We waited a couple of months until U-verse was installed in our area, and the solicitation arrived in the mailbox. U-verse is cable over the phone lines. Great. We wouldn't need a lot of extra wiring running around the rafters. We signed up. The technician came out and installed a box on the side of the house. A couple of days later another technician came out and installed the rest of the stuff. No signal. He drove off and messed around with the big box a couple of streets away, came back and tried his FCC meter on the line. VIOLATION. No, actually something like 288 violations. The FCC wasn't going to like our U-Verse installation. He fiddled some more and finally said he would get the engineers to change something or other and call us. That was the last we heard from him.
We waited a couple of weeks then called U-verse. Nobody would talk to us about when U-verse would be ready to install in our house. Apparently nobody knew. They couldn't solve the FCC problem. We saw a lot of AT&T trucks in the area, so they were working on it; and we kept getting subscription flyers for U-verse in the mail, but the technician didn't call, and we couldn't get an answer from anyone else.
Finally we called Warner Cable after a few more weeks. They came out and installed the wires which made a great mess to clean up, but at last we had cable. Now to learn how to use it.
"Do you remember how to get the list of programs up?"
"No. I did it last night, though. Let me try."
"You are driving me crazy with flipping the channels. You've been doing that for the last fifteen minutes and we still haven't seen a program!"
"Well I can't figure out how to find out when the program I want will be on."
It got old rather quickly. Finally I found a directory online and made a copy to keep by the TV. We figured out how to get the program guide up and navigate it. Sort of. Now we could watch cable. If we could find something we wanted to watch.

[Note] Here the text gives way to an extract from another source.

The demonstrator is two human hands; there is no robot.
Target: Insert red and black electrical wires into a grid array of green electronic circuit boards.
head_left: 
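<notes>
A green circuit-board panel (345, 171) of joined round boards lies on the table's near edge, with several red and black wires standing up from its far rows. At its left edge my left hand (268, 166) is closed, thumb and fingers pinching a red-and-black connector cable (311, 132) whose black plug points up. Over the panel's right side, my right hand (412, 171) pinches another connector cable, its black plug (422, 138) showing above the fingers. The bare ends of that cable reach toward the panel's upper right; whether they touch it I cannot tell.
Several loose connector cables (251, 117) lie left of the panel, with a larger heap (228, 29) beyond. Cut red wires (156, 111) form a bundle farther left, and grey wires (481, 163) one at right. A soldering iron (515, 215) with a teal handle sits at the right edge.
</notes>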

HGTV was interesting for a few nights, but then it registered that they must be sponsored by the granite countertop association or something of the sort. If you don't like granite countertops, you are not going to like the redecorating programs on HGTV, because the folks there insist that you have to have granite countertops or your remodeling project is a failure.

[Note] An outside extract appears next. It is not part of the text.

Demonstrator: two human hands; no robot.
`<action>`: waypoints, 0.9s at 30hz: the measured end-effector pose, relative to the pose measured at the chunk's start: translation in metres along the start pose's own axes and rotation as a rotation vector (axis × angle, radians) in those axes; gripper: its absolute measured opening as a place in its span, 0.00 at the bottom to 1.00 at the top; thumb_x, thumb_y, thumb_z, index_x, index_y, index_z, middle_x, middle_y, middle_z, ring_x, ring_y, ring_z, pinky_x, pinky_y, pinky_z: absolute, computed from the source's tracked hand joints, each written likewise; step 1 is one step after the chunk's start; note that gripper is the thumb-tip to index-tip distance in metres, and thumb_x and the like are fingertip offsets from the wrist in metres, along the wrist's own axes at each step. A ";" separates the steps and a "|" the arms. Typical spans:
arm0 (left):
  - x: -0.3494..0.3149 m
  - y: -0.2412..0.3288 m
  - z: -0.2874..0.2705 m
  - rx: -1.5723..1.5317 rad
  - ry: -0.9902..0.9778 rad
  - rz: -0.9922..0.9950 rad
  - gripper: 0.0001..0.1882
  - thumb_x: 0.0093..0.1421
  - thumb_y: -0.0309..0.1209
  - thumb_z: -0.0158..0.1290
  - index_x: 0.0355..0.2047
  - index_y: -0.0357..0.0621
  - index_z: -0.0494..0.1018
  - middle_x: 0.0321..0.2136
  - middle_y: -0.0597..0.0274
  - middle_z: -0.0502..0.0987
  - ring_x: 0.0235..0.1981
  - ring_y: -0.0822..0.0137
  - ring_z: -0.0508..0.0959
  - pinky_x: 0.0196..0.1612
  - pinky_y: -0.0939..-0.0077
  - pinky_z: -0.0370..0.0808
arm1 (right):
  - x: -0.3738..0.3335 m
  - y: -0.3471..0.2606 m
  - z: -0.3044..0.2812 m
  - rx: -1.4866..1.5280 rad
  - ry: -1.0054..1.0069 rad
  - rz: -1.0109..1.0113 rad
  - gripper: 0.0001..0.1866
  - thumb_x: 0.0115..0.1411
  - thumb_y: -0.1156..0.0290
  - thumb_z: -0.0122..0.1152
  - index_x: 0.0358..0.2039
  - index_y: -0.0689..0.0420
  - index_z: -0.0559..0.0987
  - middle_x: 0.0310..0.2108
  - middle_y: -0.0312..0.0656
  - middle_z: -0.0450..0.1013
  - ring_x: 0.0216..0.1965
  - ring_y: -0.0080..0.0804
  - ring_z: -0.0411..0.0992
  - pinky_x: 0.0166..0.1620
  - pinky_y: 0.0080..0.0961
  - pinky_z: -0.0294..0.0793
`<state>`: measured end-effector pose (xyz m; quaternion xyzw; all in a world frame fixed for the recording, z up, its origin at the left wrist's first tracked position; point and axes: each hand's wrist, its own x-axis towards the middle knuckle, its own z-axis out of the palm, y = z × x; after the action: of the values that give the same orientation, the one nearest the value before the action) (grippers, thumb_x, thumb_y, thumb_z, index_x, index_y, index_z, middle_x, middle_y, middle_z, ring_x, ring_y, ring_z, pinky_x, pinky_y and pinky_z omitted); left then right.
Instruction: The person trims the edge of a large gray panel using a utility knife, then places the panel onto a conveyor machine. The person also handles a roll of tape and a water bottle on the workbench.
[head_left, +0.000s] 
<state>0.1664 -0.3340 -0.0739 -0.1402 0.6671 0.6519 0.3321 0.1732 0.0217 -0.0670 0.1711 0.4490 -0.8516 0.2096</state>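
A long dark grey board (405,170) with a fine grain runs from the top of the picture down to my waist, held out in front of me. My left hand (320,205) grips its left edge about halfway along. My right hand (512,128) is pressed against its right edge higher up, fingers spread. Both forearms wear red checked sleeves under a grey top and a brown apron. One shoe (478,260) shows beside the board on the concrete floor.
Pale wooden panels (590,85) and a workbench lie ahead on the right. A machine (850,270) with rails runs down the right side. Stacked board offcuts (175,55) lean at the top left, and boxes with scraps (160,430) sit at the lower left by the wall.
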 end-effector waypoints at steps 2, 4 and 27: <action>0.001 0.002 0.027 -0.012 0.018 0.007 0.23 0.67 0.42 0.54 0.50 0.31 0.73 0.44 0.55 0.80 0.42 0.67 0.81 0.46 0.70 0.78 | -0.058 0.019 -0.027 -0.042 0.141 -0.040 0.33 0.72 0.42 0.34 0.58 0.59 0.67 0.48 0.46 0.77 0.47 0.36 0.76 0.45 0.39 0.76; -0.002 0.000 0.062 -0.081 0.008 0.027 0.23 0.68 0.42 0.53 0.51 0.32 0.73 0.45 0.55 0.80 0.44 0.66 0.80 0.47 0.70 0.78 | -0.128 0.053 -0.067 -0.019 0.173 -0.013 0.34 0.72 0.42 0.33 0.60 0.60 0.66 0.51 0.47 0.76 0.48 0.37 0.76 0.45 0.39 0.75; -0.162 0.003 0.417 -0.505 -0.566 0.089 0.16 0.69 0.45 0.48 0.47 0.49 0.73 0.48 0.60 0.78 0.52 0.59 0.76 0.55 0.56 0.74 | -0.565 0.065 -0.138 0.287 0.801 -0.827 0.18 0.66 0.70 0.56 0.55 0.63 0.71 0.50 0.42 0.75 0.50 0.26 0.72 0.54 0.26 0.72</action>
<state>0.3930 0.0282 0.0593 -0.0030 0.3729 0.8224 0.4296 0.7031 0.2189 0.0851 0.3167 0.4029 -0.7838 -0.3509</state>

The house makover so you can sell it for big bucks was even more fun. The people who went through at the open house always loved the decorating ideas the homeowners had been persuaded to try. Strangely the comments they made were not the sort of comments we made when we were house hunting many years ago. Not even close! No one said "This looks like a dry basement," or "The roof looks new." I didn't hear a comment about the age of the furnace or the air-conditioner. No one even discussed whether their furniture would fit into the room they were looking at. But oh how they loved the new wall color or the clever corny knick knack shelves that had just been installed. I started to feel sorry for the ignorant home buyers that were getting roped in. The garage that had the spaces for two cars outlined in bright colorful paint on the garage floor was just about the last straw of silliness.
My husband gravitated to the sports channels which drove me to the TV in the basement where I could watch Animal Planet on Friday night--the one and only channel I've found fit to watch so far. "Meerkat Manor" captivated me from my first glimpse. A glimpse that I got just recently, only to discover that the season finale was aired while I was in Philadelphia. Who knew cable seasons ended in November? Sunday night even hubby found the polar bear story on Animal Planet interesting.
But the whole point of this diatribe is that I want to ask you how you manage to tolerate the commercials if you have also succumbed to cable? I have given up in disgust and walked away from the set more times than I want to count. Some shows have more commercials than they have programming. So what's the secret to numbing yourself to the hype?